The Ministry of External Affairs’ statement on this event of India’s “clear and consistent” policy that the Dalai Lama is a “revered religious leader” who is “accorded due courtesies and freedom to conduct his religious and spiritual activities” was a reiteration of a long-held policy.

Delhi does not describe the Dalai Lama as a political leader of the Tibetan people, always referring to him as His Holiness, nor the Tibetan political set-up as a ‘government-in-exile’, preferring instead the appellation Central Tibetan Administration (CTA), with which it liaises for coordinating routine matters relating to the Tibetan community in India. Though Tibet is an issue in India-China relations, Beijing has grudgingly accepted this arrangement, particularly after India’s 2003 reaffirmation that the Tibet Autonomous Region is a part of China during then Prime Minister Atal Bihari Vajpayee’s China visit.

So, nothing has actually changed. Yet something has, and experts will say therein lies the difference between policy and messaging, the latter providing opportunities for flexibility.
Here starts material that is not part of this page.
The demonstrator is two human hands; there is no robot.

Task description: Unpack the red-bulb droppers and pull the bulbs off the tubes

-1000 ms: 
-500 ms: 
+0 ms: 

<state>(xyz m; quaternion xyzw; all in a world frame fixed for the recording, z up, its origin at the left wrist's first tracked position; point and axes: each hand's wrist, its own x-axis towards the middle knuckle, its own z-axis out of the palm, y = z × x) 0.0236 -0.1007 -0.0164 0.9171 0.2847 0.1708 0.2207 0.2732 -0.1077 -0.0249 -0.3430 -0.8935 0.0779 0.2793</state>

From 2003, when the Vajpayee visit joint statement declared that India “does not allow Tibetans to engage in anti-China political activities” on its soil, to facilitating a high-profile US delegation’s visit to Dharamsala that poked Beijing in the eye, Delhi has altered the message this way and that.
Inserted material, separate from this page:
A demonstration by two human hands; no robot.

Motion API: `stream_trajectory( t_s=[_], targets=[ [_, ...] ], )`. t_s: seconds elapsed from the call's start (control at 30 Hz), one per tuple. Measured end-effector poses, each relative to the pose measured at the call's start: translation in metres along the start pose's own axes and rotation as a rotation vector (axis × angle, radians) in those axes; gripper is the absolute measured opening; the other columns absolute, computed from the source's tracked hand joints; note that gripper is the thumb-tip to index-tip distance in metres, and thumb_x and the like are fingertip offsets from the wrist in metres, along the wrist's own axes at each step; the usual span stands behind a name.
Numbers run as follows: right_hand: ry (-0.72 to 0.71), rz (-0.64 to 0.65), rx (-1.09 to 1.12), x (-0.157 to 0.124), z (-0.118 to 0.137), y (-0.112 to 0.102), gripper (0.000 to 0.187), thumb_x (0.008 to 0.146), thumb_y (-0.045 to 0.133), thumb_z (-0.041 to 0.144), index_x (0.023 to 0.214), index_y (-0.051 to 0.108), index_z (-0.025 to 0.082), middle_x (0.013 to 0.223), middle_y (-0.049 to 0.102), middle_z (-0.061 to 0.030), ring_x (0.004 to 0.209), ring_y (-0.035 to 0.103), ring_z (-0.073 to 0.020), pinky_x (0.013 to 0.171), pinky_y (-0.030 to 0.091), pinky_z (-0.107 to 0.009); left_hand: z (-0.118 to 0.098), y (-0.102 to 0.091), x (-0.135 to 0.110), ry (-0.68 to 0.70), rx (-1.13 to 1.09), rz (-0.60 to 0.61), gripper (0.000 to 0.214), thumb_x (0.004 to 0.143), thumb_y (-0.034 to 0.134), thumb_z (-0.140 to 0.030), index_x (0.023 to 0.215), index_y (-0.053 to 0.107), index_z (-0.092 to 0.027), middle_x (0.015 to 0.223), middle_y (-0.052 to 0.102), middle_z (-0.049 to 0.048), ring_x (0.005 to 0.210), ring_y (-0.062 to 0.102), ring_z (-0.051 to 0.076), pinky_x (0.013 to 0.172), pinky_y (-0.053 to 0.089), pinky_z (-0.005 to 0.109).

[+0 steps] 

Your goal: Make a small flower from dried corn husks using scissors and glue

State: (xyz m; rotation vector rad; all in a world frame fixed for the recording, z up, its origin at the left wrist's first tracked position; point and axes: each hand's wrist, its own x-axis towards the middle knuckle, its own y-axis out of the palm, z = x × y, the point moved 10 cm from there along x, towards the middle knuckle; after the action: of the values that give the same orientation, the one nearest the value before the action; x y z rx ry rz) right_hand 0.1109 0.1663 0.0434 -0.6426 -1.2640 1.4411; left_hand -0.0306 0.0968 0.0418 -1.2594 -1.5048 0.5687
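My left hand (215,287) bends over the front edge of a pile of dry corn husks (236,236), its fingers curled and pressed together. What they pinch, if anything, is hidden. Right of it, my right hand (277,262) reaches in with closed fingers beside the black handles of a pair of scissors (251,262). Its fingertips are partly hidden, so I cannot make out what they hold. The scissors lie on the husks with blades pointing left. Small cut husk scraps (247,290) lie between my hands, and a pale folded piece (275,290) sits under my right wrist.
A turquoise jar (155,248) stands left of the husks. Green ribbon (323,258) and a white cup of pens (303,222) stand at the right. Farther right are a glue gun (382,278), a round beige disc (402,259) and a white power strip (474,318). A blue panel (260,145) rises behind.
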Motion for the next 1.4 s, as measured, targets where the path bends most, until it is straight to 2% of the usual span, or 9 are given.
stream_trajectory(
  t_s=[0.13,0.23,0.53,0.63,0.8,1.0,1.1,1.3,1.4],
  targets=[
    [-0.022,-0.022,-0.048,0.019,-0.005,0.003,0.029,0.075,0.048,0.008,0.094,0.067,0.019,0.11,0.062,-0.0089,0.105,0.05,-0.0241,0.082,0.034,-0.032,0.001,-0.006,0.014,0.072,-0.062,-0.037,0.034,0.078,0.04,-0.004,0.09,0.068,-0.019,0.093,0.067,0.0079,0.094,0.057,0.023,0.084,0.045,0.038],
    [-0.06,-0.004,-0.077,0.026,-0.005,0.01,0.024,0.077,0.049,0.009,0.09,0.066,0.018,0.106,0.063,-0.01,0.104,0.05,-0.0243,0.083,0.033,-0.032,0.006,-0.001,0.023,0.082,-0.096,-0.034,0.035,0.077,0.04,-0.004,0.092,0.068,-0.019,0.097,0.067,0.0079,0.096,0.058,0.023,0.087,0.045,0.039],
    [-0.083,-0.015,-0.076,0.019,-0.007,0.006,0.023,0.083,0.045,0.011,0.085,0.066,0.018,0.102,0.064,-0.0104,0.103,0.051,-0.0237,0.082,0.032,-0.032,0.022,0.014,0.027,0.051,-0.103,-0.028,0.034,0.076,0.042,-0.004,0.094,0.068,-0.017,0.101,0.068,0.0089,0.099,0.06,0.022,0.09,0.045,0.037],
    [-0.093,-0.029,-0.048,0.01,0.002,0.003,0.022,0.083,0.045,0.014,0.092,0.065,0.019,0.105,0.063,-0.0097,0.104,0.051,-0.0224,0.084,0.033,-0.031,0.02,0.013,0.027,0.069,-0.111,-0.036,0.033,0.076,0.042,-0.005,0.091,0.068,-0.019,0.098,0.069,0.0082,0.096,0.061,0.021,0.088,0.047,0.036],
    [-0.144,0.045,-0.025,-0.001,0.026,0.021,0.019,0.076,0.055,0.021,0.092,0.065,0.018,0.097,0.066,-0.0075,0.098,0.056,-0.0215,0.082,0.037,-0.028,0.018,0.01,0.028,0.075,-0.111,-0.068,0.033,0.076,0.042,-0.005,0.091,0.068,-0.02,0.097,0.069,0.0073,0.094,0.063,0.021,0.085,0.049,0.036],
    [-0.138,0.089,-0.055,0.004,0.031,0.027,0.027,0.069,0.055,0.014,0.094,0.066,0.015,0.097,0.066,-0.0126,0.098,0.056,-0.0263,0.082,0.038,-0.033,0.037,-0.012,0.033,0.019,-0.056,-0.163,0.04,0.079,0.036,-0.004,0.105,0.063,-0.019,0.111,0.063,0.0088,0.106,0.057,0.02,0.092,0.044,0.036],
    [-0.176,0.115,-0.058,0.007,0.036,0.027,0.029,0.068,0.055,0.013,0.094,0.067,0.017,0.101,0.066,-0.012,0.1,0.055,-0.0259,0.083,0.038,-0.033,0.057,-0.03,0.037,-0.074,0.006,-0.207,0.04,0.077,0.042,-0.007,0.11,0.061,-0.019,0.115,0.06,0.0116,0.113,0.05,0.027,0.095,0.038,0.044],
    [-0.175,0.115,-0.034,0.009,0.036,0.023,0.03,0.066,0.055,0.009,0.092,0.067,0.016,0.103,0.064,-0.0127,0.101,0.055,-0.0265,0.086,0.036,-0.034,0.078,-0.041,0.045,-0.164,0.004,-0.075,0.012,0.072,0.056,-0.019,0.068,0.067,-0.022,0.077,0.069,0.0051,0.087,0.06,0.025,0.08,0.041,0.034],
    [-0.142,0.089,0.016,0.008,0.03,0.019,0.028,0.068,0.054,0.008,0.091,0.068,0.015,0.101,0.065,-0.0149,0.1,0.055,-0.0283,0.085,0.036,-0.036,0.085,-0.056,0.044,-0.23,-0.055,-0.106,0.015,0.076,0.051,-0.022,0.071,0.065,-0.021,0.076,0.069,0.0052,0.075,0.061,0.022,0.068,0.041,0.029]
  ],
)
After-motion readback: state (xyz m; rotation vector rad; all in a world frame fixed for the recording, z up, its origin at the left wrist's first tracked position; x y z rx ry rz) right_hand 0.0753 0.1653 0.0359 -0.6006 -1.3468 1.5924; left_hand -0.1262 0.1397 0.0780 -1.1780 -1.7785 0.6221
From 2009, India stopped reiterating the One China policy in official statements, dropping a reference to Tibet in this context in a joint statement during then Premier Wen Jiabao’s visit in 2010. Delhi’s point then was that Chinese presence and activity in Pakistan-occupied Kashmir, stapled visas to Kashmiris and its posturing on Arunachal Pradesh were of equal concern to India. This was also conveyed by Sushma Swaraj in 2014, days after she took charge as the newly elected Modi government’s External Affairs Minister. The Taiwan representative in Delhi and the CTA president were both present at Modi’s first swearing-in.

Within a year, and through the Doklam crisis, Modi 1.0’s focus on improving relations with China would see it disengage from the Dalai Lama. One year into the LAC crisis, Modi changed tack again. In his first public acknowledgement of the Tibetan leader since 2015, he called the Dalai Lama to wish him on his birthday in 2021, also tweeting about it for good measure. Since then, the two leaders have exchanged birthday greetings every year.
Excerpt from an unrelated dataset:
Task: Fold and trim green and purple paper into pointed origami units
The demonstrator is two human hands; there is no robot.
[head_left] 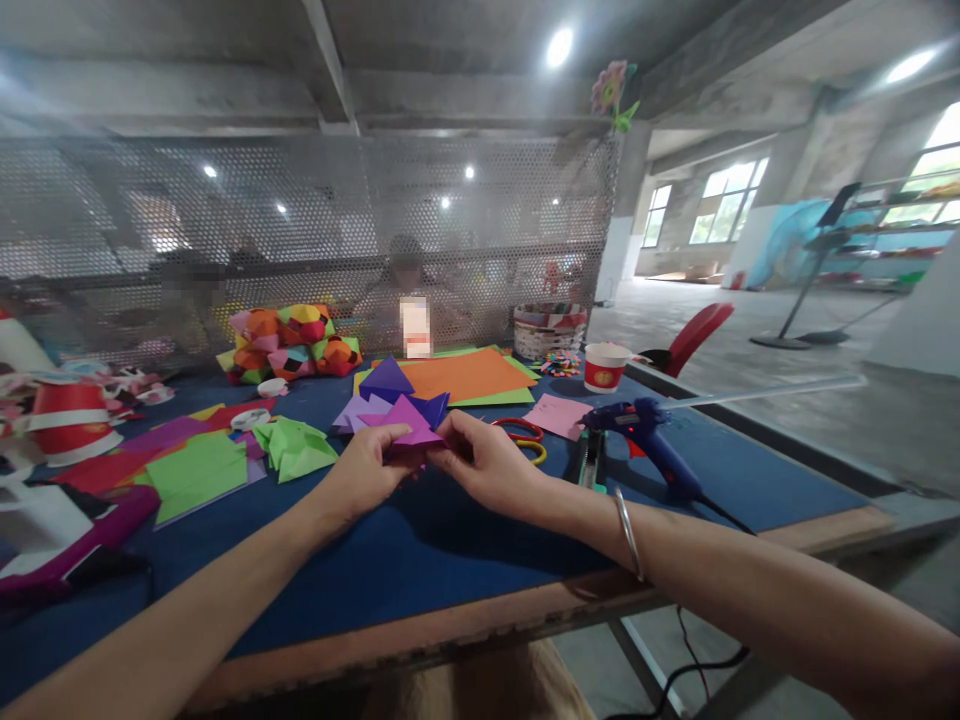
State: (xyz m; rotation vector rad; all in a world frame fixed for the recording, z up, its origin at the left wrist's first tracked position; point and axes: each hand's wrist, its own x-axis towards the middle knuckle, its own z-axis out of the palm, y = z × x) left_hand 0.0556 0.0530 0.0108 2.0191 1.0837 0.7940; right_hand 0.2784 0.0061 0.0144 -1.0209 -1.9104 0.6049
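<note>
Between my two hands is a folded piece of purple paper (409, 420), held a little above the blue table. My left hand (367, 465) pinches its left side, thumb on top. The fingertips of my right hand (484, 460) close on its right corner; a silver bangle circles that wrist. Just behind the held paper lie folded dark blue paper (388, 377) and folded lilac paper (356, 412). Left of my left hand sits a folded light green paper piece (296, 448). Scissors (534, 440) with red and yellow handles lie beyond my right hand, partly hidden.
A blue glue gun (652, 440) rests right of my hands, near pink paper (559, 415) and a paper cup (606, 367). Orange sheets (472, 375) lie behind. Colored paper squares (199, 465) spread at left. Folded paper balls (296, 343) and a woven basket (550, 330) stand before a mesh screen.
</note>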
What is different in 2024 is Modi’s new political reality, which is not just an NDA-dependent BJP, but also an Opposition out in strength in Parliament. Over the past four years, the government had brushed aside Congress demands for a white paper and a discussion on the situation at the LAC in eastern Ladakh. Ducking out is not an option anymore. Whether or not India was strong-armed into the US Congressional visit, it gave Modi an early opportunity to be seen sending a signal to China, days after Beijing rapped him on the knuckles with a reminder about One China after he accepted the Taiwan President’s felicitations. Beijing took its time sending its message of congratulations, and that too not from President Xi, but from Premier Li Qiang, a grade below. But is there a plan beyond the signalling?

China specialist Jabin Thomas Jacob, who teaches at Shiv Nadar University, is of the view that as India has borne far too long the cost from China of hosting the Dalai Lama without seeing benefits, the time has come for the government to ask what its policy on Tibet is exactly, including its position on the Dalai Lama’s succession. This is particularly because the continuing tensions on the LAC and the unresolved boundary dispute have everything to do with Tibet.

So far, Modi has found it difficult to even meet the Dalai Lama. The last time they met publicly was before he became PM. The government kept a 2015 meeting between the two leaders under wraps, refusing to acknowledge it publicly. It left the Tibetan leadership angry and bitter. China is Modi 3.0’s biggest foreign policy challenge. The Tibet card will not make it easier.